Source: Advocate Health Care

The walk-in clinics meet patient demand for more convenient healthcare services, preventing unnecessary utilization of higher-cost care.  

“Over time, our patients are coming to appreciate that if they have an acute or urgent problem that isn't life threatening, they will be seen by someone even without an appointment,” he said.  “We’re doing a better job on the outpatient side with chronic conditions like diabetes or heart failure. They don't generate as many admissions as they used to.”

Additionally, forward-looking organizations are starting to focus on the post-acute space for cost savings as the inner workings of the ACOs become more efficient.

Since providers are still on the line financially and clinically for what happens to their patients after they are discharged or leave the office, referring patients to a post-acute care partner can help ACOs prevent hospital readmissions or other costly events.

However, organizations need to be certain that their providers are discharging patients to high-quality post-acute facilities. 

The post-acute care space is notorious for cost and care quality performance variations. Medicare spends almost $60 billion per year on post-acute services, but this spending could be cut by nearly 75 percent if there were fewer variations in care quality, the Institute of Medicine believes.

For example, top-performing skilled nursing facilities (SNFs) averaged a length of stay of fewer than 24 days for Medicare beneficiaries, whereas low-performing facilities had an average of over 34 days, a 2014 New England Journal of Medicine study found, equating to a $4000 difference in costs per admission.

To guarantee that their attributed patients only receive high-value post-acute care, Advocate Health Care developed a network of preferred SNFs. The ACO supplies the facilities with advanced practice clinicians who help care for attributed patients.

“This has reduced complications and hospital readmissions, and shortened the length of stay in the skilled nursing facilities by about 7 days, which was roughly $500 a day,” Sacks said. “In the last year, we've also seen a small but steady reduction in the use of the inpatient hospital and emergency department, which are the most expensive services that we provide.”

Sacks noted that Advocate Health Care does not own or manage the preferred SNFs in any way. Owning post-acute care facilities brings a host of challenges. Public and private payers tend to reimburse less for post-acute services compared to hospital-level care, making it harder to justify purchasing a post-acute care facility. Post-acute care organizations also face different regulatory requirements than hospitals.

Atrius Health has used a similar strategy. The ACO embedded SNF experts, who were typically nurse practitioners, in preferred facilities. After seeing a 15 percent improvement in length of stay and millions in savings, Atrius Health is expanding its post-acute care strategy to home health and hospice through its subsidiary, Visiting Nurse Association (VNA) Care.

VNA Care sends providers to patient homes for home health, palliative, hospice, and supportive care services. The strategy allows Atrius to develop one-on-one relationships with their patients and guarantee that high-risk patients receive care from affiliated providers when they need services, explained Lopez, VNA Care’s Chief Medical Officer.

Rick Lopez, MD, CMO of VNA Care and Senior VP of Population Health for Atrius Health

Rick Lopez, MD, CMO of VNA Care and Senior VP of Population Health for Atrius Health

Source: Atrius Health

VNA Care operates the Care in Place program, which connects nurses with high-risk elderly patients.
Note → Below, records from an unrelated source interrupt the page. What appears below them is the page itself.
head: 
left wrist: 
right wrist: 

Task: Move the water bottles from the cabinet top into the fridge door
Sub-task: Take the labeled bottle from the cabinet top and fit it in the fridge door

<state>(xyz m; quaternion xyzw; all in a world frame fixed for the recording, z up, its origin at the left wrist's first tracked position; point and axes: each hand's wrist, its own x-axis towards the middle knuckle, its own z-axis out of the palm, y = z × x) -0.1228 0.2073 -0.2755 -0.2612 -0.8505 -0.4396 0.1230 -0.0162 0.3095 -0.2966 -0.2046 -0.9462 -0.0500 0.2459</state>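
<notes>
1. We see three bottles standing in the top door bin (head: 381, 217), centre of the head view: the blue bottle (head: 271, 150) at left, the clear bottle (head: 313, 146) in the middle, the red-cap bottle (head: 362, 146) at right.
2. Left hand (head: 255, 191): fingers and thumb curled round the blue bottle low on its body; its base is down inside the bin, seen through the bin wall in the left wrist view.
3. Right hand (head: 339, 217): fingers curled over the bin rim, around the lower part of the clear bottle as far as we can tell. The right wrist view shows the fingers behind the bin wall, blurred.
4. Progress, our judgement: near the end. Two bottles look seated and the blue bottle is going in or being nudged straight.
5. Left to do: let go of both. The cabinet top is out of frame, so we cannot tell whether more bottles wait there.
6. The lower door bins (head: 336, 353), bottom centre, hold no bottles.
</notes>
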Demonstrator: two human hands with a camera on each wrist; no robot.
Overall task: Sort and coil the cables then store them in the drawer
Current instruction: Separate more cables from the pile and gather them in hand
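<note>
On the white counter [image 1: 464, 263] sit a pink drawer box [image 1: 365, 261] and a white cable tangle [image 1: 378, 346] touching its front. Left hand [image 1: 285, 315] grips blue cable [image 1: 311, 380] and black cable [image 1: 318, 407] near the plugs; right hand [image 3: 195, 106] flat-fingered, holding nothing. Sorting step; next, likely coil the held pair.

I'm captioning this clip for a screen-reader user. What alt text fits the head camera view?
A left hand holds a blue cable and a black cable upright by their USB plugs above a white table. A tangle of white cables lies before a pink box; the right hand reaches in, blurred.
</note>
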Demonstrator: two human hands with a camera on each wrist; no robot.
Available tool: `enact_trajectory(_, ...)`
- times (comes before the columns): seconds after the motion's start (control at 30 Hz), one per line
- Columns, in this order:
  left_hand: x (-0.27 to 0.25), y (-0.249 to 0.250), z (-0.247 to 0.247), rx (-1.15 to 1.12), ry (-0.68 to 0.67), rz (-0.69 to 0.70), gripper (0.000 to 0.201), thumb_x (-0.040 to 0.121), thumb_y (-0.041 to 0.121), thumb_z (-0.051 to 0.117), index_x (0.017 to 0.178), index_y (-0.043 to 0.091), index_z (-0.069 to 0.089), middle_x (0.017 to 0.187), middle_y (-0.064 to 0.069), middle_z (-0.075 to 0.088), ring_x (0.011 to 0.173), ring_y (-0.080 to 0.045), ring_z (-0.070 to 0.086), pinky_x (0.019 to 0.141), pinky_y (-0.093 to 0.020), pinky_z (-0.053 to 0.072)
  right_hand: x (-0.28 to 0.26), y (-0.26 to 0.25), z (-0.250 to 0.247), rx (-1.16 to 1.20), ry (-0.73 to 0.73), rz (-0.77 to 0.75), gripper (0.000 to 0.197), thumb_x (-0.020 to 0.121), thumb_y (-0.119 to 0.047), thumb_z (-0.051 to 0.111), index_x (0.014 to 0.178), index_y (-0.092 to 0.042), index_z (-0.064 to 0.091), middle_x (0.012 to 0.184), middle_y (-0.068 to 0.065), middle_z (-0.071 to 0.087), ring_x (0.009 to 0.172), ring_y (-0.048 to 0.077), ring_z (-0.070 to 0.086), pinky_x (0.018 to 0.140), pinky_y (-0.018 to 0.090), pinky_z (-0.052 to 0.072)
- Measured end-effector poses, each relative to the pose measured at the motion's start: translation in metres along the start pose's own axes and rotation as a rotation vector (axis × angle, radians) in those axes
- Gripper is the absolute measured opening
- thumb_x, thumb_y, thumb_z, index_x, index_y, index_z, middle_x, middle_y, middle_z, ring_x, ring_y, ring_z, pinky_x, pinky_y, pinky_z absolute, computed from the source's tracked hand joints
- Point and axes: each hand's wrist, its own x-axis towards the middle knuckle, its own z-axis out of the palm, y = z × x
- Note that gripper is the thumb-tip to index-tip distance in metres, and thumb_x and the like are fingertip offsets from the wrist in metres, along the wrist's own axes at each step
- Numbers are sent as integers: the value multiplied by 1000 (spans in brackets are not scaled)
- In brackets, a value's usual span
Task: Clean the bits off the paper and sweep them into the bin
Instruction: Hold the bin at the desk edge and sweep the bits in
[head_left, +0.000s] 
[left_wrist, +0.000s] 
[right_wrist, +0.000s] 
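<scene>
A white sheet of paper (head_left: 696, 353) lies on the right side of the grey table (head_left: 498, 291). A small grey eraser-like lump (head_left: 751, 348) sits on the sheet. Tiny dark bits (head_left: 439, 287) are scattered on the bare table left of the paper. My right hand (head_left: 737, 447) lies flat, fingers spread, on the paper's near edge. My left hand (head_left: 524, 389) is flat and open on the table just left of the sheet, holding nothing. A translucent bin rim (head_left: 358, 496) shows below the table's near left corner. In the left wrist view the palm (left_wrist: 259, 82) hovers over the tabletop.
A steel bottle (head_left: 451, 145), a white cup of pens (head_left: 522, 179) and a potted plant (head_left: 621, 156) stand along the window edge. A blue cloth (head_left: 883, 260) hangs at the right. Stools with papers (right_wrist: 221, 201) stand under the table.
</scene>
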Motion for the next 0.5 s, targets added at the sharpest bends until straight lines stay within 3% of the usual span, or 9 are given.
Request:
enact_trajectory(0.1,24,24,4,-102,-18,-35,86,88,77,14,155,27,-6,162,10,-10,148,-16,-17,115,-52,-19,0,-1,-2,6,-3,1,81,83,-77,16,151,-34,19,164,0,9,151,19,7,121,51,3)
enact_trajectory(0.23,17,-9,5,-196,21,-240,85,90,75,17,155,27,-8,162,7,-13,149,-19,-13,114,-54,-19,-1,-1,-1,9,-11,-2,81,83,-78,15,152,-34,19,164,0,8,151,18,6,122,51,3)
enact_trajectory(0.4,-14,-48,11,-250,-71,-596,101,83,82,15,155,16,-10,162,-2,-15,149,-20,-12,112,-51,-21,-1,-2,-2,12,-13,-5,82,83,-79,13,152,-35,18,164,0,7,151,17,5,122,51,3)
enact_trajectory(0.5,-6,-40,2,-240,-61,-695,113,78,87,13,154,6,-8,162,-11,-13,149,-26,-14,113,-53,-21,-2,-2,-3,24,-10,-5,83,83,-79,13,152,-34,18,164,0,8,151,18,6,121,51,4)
“This program primarily focused on frail patients over the age of 65 who call into one of our offices, are speaking to a nurse, and have a problem,” he said. “It's clear to the nurse that it would be good for them to be seen, but perhaps the patient can't come into the office because their daughter isn't available, or they have no transportation, or they're not feeling up to it.”

“Typically, the response will be, ‘Well, we'll call an ambulance and go to the emergency room,’ which means for a lot of these elderly patients, they get admitted.”

Instead, the program deploys a nurse to the patient’s home within two hours. Nurses perform an assessment and collaborate with geriatric nurse practitioners in the office to develop an action plan.

“We've had significant savings because we've looked at what would have happened in these cases if the nurse didn't make a hands-on evaluation of the patient and what would have been the likelihood the patient would have gone to the emergency room and had admission,” Lopez said.

VNA Care also helps the ACO to better coordinate care across other programs in the organization. For example, Atrius Health runs a total joint replacement program in collaboration with VNA Care.

“We have a physical therapist go into the patient's home, make a home assessment, and educate the patient on what to expect,” he said. “Then, when the patient has their total joint replacement, they go directly home to begin rehab with VNA Care instead of going to a skilled nursing facility for a seven or ten-day length of stay.” 

Qualifying for shared savings payments is a continuous process for ACOs. Ideally, organizations should be decreasing total care costs more and more each year. But at some point, organizations will have acted on the more obvious cost savings opportunities within their organizations.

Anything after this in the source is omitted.